- BRIEF -
Would you copy each line of the data below that has "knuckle"?

Source data
::::::::
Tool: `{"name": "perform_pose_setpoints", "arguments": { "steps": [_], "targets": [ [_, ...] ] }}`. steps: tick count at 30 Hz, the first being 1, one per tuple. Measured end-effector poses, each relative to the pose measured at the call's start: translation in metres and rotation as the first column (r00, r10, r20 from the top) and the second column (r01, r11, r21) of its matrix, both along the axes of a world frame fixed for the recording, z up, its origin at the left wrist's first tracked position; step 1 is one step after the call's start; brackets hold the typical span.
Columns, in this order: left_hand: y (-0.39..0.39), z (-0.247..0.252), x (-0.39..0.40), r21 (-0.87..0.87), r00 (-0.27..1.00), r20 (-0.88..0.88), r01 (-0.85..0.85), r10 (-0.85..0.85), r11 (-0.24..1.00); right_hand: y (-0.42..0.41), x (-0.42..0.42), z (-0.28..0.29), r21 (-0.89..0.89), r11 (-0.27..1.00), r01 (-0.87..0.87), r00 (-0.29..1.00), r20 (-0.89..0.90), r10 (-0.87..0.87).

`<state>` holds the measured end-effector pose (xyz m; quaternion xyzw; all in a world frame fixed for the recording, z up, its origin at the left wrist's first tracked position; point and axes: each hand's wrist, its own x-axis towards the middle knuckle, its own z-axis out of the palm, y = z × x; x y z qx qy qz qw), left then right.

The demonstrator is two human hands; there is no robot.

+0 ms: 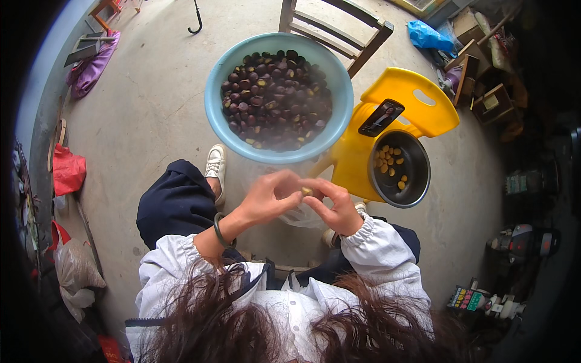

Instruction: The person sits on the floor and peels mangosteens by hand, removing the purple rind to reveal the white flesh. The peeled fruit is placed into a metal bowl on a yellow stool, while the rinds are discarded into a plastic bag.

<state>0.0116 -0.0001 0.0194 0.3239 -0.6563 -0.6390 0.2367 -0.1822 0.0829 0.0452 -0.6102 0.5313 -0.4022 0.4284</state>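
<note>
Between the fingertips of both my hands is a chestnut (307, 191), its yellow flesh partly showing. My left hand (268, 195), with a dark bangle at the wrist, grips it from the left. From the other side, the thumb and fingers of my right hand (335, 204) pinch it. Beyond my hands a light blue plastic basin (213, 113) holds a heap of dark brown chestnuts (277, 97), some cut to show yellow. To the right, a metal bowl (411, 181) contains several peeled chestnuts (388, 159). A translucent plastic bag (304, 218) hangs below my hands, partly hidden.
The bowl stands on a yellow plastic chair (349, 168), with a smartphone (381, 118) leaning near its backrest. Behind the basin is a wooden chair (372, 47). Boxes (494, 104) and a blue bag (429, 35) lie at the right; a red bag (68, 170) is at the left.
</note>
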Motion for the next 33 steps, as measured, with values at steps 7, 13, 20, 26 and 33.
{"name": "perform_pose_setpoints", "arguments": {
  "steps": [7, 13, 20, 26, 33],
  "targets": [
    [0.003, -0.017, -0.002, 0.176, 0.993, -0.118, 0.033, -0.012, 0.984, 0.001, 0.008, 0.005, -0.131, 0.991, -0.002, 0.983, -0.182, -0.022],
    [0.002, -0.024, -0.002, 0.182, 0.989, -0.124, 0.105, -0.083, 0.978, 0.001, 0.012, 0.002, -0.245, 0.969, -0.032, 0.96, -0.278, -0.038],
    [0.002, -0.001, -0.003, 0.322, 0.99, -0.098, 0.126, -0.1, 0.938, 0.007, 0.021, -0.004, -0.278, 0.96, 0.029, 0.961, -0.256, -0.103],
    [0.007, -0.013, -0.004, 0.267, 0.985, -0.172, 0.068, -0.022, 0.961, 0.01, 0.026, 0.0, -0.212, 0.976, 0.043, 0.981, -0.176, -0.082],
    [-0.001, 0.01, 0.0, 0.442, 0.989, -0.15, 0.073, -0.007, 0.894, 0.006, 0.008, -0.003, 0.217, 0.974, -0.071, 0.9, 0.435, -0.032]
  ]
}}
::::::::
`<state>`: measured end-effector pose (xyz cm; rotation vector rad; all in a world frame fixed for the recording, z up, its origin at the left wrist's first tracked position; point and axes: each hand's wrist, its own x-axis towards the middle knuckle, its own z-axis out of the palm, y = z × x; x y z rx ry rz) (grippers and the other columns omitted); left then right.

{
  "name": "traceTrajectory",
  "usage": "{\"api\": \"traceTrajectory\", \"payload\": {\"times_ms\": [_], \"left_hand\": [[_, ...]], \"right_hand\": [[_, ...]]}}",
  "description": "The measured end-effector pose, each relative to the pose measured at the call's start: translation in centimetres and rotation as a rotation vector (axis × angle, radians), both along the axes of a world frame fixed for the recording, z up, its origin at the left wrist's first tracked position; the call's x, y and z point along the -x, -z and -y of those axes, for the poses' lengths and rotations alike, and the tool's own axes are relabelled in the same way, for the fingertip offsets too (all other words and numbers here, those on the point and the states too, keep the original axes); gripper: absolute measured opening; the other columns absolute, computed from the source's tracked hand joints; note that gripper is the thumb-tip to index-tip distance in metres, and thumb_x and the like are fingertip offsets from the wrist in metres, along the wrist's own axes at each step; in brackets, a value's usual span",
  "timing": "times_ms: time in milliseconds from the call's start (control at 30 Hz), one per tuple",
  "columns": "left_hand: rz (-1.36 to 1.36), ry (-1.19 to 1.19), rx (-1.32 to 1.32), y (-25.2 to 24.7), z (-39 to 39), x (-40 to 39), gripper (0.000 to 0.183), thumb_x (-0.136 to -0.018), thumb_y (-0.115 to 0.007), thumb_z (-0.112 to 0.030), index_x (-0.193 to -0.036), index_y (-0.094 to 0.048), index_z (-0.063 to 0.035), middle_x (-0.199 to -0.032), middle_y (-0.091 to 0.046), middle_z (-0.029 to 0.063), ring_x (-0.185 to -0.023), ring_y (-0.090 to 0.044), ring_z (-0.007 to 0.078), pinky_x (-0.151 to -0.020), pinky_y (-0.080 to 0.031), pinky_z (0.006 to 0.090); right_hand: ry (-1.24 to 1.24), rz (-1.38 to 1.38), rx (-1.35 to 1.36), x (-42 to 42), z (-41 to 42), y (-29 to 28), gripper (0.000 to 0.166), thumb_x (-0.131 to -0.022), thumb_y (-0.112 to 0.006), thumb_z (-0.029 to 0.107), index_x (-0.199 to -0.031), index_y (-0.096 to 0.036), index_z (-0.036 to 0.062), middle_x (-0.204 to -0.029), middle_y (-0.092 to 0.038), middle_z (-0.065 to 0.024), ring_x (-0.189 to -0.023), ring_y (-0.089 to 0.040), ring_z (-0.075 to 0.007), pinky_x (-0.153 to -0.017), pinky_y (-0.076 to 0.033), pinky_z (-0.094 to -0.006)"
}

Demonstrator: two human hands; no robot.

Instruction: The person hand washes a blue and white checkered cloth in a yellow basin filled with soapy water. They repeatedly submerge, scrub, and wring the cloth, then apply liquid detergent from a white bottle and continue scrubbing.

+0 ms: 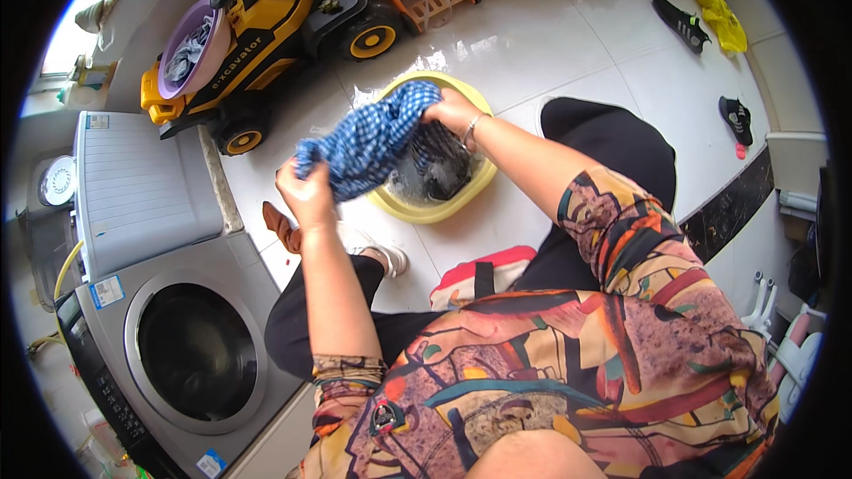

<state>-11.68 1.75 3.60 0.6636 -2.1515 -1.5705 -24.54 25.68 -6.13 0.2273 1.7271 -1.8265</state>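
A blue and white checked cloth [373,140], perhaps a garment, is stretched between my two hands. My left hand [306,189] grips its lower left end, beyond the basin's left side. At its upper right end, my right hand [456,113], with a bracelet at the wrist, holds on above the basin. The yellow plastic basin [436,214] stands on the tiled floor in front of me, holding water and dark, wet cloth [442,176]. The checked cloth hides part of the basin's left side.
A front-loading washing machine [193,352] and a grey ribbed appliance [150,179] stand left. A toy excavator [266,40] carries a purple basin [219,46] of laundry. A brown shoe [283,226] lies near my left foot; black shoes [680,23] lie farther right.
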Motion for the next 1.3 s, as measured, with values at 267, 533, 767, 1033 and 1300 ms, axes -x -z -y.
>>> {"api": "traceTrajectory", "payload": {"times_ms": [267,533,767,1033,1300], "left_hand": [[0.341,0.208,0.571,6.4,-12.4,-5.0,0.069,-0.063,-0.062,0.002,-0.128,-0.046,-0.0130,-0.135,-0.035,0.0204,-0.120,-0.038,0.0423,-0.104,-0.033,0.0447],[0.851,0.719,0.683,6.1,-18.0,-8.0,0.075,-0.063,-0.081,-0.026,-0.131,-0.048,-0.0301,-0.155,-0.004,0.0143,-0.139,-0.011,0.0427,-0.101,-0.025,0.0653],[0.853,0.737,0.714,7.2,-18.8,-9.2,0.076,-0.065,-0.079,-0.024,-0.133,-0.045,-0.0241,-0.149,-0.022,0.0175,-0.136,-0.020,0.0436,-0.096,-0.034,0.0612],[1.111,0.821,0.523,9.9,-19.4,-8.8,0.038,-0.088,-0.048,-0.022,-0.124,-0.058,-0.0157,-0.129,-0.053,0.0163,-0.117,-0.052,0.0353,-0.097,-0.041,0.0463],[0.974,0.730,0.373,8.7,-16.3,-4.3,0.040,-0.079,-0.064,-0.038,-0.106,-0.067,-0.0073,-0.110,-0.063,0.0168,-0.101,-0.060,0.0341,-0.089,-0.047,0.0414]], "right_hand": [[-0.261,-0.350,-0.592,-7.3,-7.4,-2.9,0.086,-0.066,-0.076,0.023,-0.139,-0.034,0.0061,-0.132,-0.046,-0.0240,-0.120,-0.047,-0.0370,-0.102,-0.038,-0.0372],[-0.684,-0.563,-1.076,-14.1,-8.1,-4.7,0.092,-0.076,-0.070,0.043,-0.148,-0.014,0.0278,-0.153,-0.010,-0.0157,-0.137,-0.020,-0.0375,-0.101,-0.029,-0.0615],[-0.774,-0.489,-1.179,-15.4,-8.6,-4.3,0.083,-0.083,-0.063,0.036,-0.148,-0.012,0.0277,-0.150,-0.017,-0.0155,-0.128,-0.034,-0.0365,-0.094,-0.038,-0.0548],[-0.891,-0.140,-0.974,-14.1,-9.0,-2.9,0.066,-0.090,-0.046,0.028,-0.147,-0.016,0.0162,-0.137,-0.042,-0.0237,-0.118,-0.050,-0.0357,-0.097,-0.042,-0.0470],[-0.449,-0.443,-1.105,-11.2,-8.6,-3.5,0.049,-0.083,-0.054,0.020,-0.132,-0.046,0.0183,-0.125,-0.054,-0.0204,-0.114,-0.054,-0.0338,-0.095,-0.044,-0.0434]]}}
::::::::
- EXERCISE RESULT -
`<state>` holds the measured end-effector pose (xyz m; quaternion xyzw; all in a world frame fixed for the recording, z up, its origin at the left wrist's first tracked position; point and axes: each hand's wrist, its own x-axis towards the middle knuckle, its own z-axis out of the palm, y = z × x; x y z qx qy qz qw), left then right.
`<state>`: measured end-effector pose (xyz cm; rotation vector rad; all in a world frame fixed for the recording, z up, its origin at the left wrist's first tracked position; point and axes: each hand's wrist, its own x-axis towards the middle knuckle, its own z-axis out of the palm, y = z × x; x y z rx ry rz) (grippers and the other columns omitted); left then right.

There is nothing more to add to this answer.